§ **WHAT THE EXERCISE ASKS**:
When you write out the listing, keep every character and omit the pictures.

- - -

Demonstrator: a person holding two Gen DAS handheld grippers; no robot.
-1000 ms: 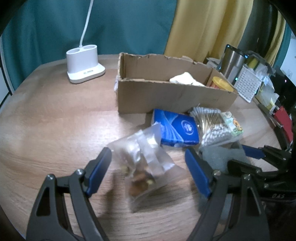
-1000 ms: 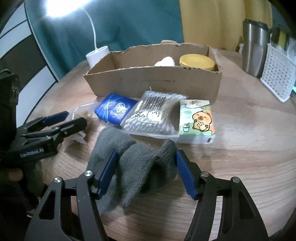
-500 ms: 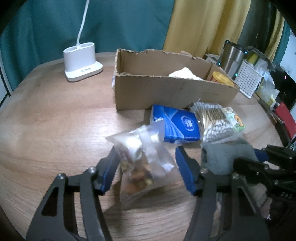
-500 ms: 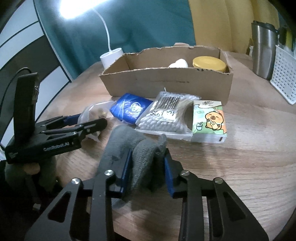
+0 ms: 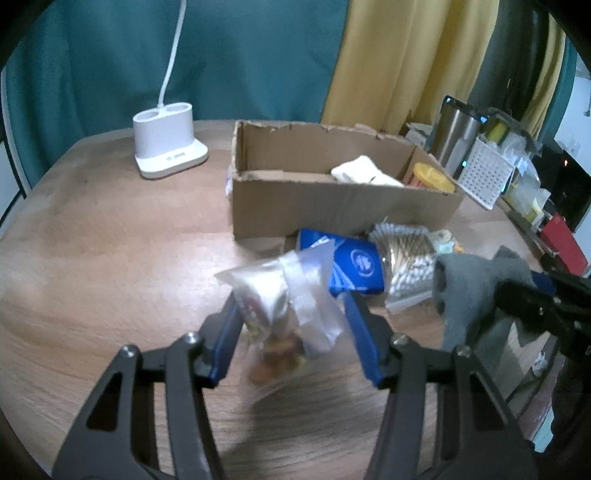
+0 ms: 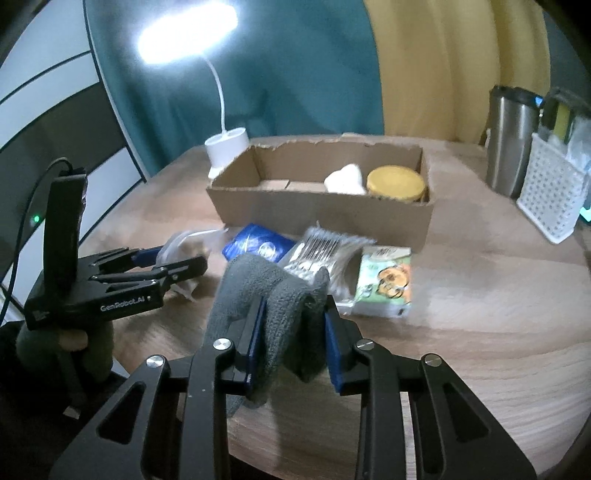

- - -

§ **FINISHED EXERCISE**:
Demonstrator: a person holding two Gen DAS handheld grippers; no robot.
-1000 ms: 
-1000 ms: 
-500 ms: 
-500 ms: 
+0 ms: 
+0 ms: 

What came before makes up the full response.